- EXERCISE GOAL: Retype, word for word, every line of the records below starting at the one that contains "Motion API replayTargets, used" and ending at the one that contains "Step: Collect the"; include both of those lines and nothing more.

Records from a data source
◆ ◆ ◆ ◆ ◆

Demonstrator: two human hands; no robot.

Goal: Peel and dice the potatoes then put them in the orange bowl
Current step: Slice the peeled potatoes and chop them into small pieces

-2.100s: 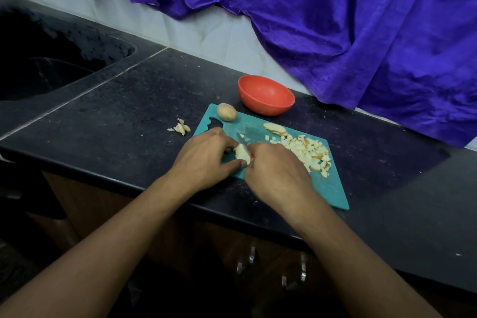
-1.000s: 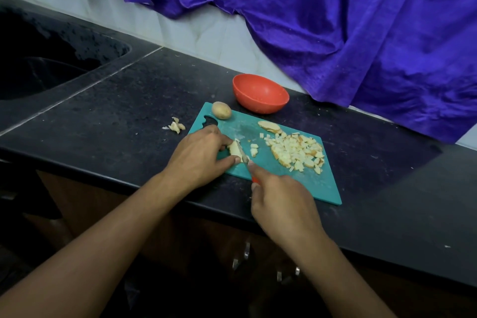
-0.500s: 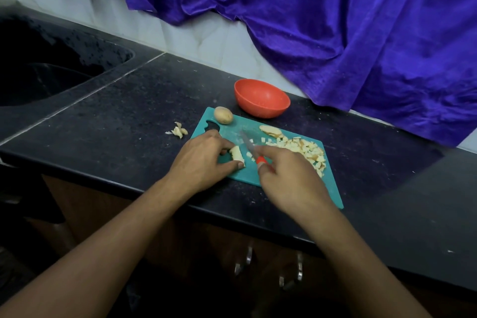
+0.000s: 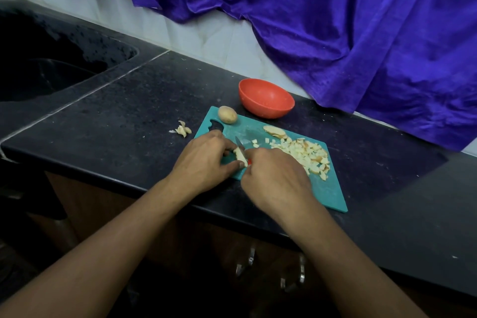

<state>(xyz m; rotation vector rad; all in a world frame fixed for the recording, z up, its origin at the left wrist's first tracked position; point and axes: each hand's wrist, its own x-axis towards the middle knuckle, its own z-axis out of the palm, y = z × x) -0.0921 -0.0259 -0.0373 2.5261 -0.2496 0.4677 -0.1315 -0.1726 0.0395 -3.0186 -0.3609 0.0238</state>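
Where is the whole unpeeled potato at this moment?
In the head view, the whole potato sits on the far left corner of the teal cutting board, beside its handle hole, just left of the orange bowl and apart from it.

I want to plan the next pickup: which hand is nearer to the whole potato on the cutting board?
Left. The left hand lies just on the person's side of the whole potato; the right hand is farther, toward the person and to the right.
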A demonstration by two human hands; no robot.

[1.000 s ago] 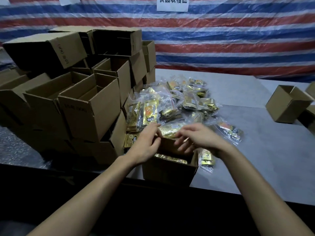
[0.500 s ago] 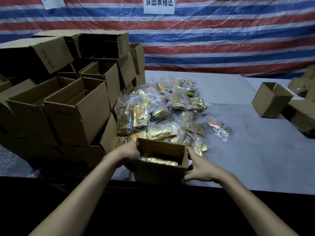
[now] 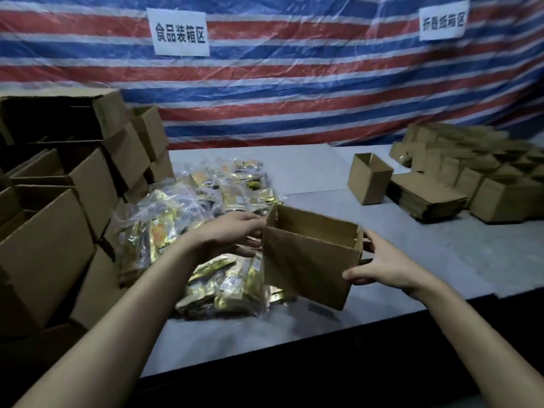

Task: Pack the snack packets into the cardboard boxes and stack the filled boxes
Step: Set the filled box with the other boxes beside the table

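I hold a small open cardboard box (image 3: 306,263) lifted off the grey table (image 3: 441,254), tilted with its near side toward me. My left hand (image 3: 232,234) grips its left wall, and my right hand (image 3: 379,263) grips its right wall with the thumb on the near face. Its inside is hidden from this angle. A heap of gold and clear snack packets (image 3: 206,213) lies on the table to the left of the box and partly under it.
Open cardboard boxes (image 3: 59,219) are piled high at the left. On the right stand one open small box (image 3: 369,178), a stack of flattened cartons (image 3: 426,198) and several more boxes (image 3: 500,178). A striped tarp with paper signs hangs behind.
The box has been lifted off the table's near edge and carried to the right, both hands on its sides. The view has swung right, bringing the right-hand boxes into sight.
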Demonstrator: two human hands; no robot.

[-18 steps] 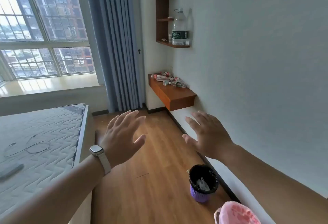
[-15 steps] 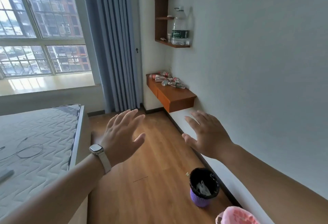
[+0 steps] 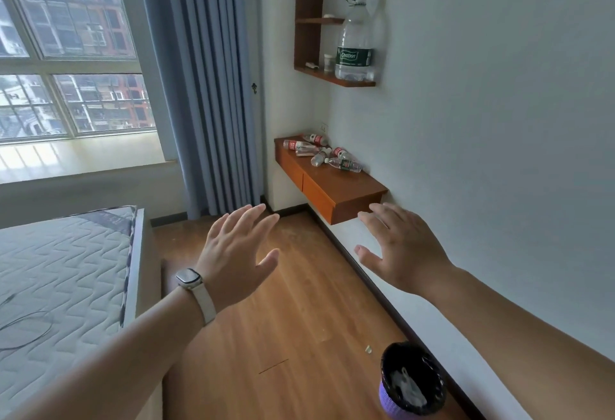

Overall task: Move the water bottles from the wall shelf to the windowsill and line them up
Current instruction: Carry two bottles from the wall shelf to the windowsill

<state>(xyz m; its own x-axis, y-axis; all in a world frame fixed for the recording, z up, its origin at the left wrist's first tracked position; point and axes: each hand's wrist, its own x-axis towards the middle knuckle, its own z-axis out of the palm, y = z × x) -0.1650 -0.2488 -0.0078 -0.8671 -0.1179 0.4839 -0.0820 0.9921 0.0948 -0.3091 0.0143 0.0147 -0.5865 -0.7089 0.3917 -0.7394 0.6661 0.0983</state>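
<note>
Both hands are raised in front of the person over the wooden floor, backs toward the camera. Left hand: fingers straight and spread, holding nothing; a smartwatch with a pale strap sits on the wrist. Right hand: fingers straight and spread, holding nothing, near the front corner of the wall-mounted drawer shelf but apart from it.

The small water bottles lie on their sides in a loose cluster at the far end of the drawer shelf top, close to the wall corner. Most carry red labels; the nearest one has a green label. The exact count cannot be told. They are well apart from both hands.

Above them, an upper wall shelf carries a large water bottle standing upright with a green label, and a small jar just beside it.

The windowsill runs along the left below the window, bordered on its right by a blue curtain. A mattress with a thin cable on it occupies the lower left. A purple waste bin with a black liner stands at the base of the wall.
</note>
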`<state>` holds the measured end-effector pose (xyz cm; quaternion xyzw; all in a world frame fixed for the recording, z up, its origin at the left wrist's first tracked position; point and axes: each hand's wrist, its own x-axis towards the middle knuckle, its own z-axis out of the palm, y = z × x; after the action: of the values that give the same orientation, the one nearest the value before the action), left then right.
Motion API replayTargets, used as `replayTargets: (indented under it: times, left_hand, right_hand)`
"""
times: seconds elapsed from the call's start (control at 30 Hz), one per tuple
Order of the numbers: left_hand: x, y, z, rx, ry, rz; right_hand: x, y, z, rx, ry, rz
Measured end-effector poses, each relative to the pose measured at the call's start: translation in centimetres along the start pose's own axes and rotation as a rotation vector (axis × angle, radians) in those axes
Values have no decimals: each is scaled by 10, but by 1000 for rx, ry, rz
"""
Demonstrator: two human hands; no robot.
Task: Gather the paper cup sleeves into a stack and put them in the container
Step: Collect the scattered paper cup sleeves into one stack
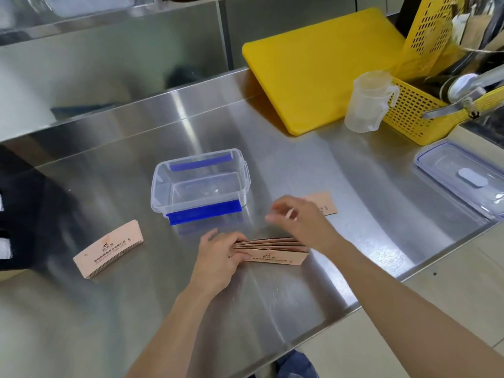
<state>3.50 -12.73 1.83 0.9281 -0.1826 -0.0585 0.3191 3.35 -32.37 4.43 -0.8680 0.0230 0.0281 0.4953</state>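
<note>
A fanned stack of pink paper cup sleeves lies on the steel counter in front of me. My left hand presses on its left end, fingers over the sleeves. My right hand hovers just above the stack's right side with fingers apart and nothing in it. A second small pile of sleeves lies to the left. One more sleeve sits behind my right hand, partly hidden. The clear plastic container with blue clips stands open and empty behind the stack.
The container's clear lid lies at the right. A yellow cutting board, a clear measuring jug and a yellow basket stand at the back right. A black object sits at the left edge. The counter's front edge runs diagonally at right.
</note>
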Motion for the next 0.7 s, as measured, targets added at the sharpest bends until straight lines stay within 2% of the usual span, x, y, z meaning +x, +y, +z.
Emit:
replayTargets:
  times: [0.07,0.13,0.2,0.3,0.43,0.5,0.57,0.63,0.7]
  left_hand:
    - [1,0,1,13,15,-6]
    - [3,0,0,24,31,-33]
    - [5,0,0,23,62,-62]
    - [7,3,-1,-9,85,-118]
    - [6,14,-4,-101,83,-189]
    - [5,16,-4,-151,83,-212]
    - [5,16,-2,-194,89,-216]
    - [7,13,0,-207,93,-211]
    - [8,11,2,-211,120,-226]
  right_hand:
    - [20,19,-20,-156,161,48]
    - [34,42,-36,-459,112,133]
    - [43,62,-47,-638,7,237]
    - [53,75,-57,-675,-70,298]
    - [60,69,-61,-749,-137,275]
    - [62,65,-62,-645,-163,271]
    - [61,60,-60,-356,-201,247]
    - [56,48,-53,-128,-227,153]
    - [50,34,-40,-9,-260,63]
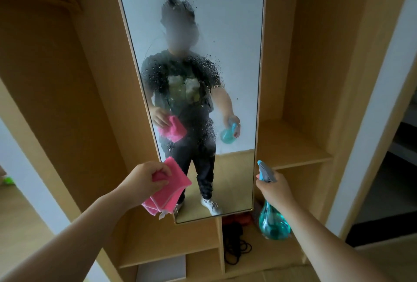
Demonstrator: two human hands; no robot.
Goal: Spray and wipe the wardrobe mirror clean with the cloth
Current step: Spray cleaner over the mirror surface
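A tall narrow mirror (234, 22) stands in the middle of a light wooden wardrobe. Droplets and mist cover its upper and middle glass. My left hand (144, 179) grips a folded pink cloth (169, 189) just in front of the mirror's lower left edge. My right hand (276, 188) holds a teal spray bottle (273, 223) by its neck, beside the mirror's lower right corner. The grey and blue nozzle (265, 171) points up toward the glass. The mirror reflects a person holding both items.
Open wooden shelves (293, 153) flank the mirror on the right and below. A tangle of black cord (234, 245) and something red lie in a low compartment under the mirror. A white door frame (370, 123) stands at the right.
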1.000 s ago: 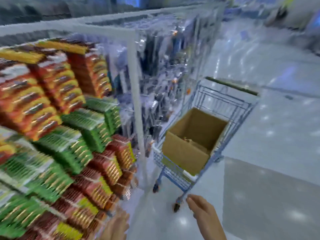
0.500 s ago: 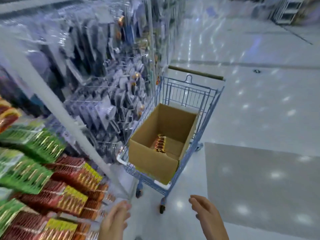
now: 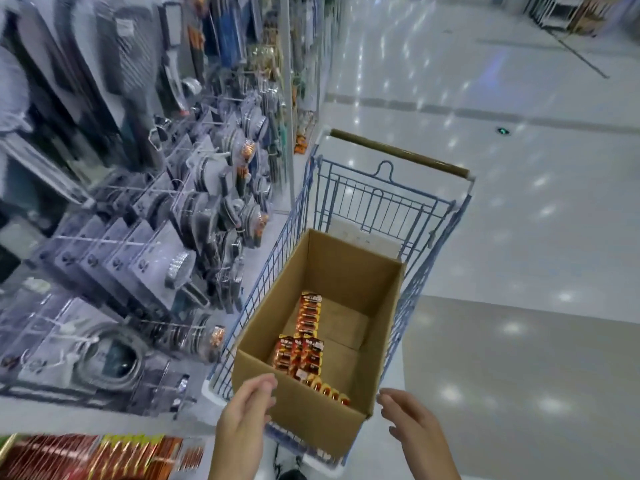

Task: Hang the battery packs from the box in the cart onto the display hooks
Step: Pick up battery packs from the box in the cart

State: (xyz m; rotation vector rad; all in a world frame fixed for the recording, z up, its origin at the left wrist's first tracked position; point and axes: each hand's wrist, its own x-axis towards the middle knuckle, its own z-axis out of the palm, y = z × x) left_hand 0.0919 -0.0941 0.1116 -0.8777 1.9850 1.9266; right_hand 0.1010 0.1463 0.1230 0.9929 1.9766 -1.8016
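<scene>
An open cardboard box (image 3: 301, 414) sits in a blue wire cart (image 3: 429, 265). Several red and orange battery packs (image 3: 302, 355) lie on the box floor along its left side. My left hand (image 3: 242, 420) hovers at the box's near left corner, fingers relaxed, holding nothing. My right hand (image 3: 412, 427) is at the near right corner, fingers loose and empty. Battery packs hung on the display (image 3: 104, 455) show at the bottom left, blurred.
Display hooks with grey packaged goods (image 3: 145, 258) line the shelving on the left, close to the cart's side. The cart handle (image 3: 398, 152) is at the far end. Shiny floor (image 3: 536, 237) spreads to the right and beyond.
The view has swung right and down from the battery display onto the cart. Both hands have come forward to the box's near edge, and more packs inside now show.
</scene>
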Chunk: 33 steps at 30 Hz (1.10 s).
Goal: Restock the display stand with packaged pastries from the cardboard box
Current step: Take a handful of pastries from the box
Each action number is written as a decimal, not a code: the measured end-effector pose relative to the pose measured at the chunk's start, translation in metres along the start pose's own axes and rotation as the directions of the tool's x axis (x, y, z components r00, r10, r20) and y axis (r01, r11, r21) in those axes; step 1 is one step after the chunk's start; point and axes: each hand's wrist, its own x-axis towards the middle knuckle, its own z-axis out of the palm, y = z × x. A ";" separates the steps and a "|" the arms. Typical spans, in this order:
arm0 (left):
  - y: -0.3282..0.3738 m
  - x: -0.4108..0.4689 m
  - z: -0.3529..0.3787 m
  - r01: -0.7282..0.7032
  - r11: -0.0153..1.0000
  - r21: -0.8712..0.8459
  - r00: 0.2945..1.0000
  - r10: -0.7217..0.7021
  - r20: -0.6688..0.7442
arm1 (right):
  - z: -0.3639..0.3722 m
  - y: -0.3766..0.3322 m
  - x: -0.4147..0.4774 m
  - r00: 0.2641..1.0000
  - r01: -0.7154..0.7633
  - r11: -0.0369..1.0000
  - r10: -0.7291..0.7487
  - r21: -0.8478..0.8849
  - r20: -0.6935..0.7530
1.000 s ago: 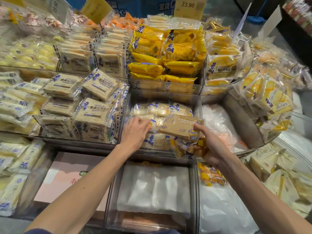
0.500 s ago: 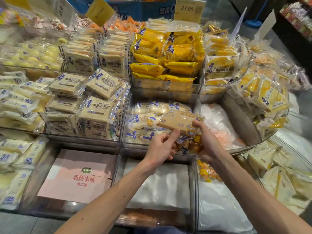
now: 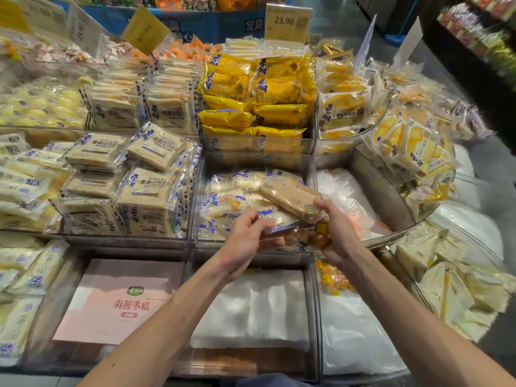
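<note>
both hands are up at the front of the middle bin (image 3: 196,196) on the stand (image 3: 125,242). right hand (image 3: 339,233) grips a bundle (image 3: 304,239) of pastry packs, fingers wrapped underneath and thumb down on the brown pack (image 3: 290,198) that sits on top, tilted up toward the back. the lower packs in the bundle are clear with orange bits showing, kinda blurry so can't read them. left hand (image 3: 245,241) has its fingers curled in and pinches the near end of the bundle, just under the brown pack. so the bundle hangs just above the bin's front edge, held from both sides, not touching down as far as i can tell. inside the bin there are white packs (image 3: 223,203) with blue print, piled toward the back and left. the bin to the left is full of toast packs (image 3: 148,191), the one behind holds yellow packs (image 3: 251,118) with a 23.90 tag (image 3: 287,22) above. lower tier, under the arms: a pink box (image 3: 120,300) on the left and white wrap (image 3: 251,305) in the middle.
</note>
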 end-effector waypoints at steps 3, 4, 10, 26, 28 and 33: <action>0.006 -0.004 -0.010 0.004 0.996 -0.085 1.000 -0.006 -0.018 | -0.003 -0.004 0.003 1.000 0.012 0.999 -0.011 0.045 -0.018; 0.007 -0.003 -0.014 0.001 0.994 -0.108 1.000 -0.004 -0.030 | -0.004 -0.005 0.003 1.000 0.015 0.999 -0.014 0.052 -0.025; 0.000 0.006 -0.035 -0.015 0.997 -0.072 0.992 0.006 -0.125 | -0.013 -0.006 0.004 0.998 0.039 0.999 -0.039 0.002 -0.051; 0.030 0.042 -0.062 -0.082 0.912 0.403 0.929 0.216 -0.301 | -0.035 -0.009 0.031 0.981 0.150 0.981 -0.163 -0.121 -0.108; 0.046 0.050 -0.058 -0.180 0.803 0.569 0.881 0.389 -0.270 | -0.038 -0.011 0.033 0.978 0.165 0.978 -0.179 -0.127 -0.106; 0.037 0.084 -0.043 -0.255 0.056 0.965 0.711 0.688 0.148 | -0.043 -0.016 0.038 0.974 0.183 0.975 -0.198 -0.128 -0.115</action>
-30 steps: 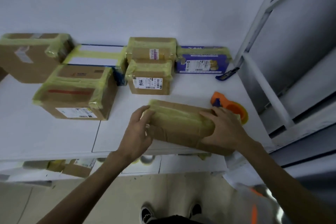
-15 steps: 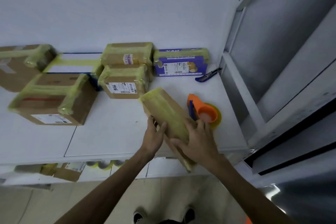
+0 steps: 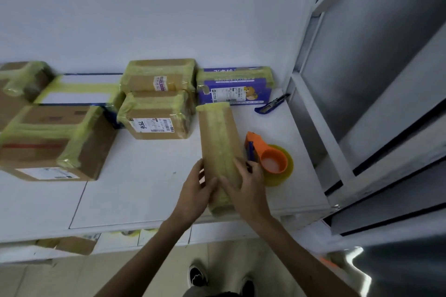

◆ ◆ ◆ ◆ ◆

- SOLUTION FOR THIS PROBLEM:
Motion API replayTargets, used as `replayTargets: (indented under it: times, left_hand, right_hand)`
"""
times: seconds elapsed from the call's start (control at 30 Hz), one per tuple
Order of the numbers: left_hand: x, y, z, rx, ry, rz; right_hand: x, y, z, rx, ry, rz
Measured end-effector poses, each relative to the pose measured at the call's start: translation in centimetres along the start pose's own axes and rotation as a rotation vector (axis × angle, radians) in those axes
Values have no decimals: each is scaled by 10, but by 1000 for rx, ry, rz
"""
Demonstrator: two human hands; no robot.
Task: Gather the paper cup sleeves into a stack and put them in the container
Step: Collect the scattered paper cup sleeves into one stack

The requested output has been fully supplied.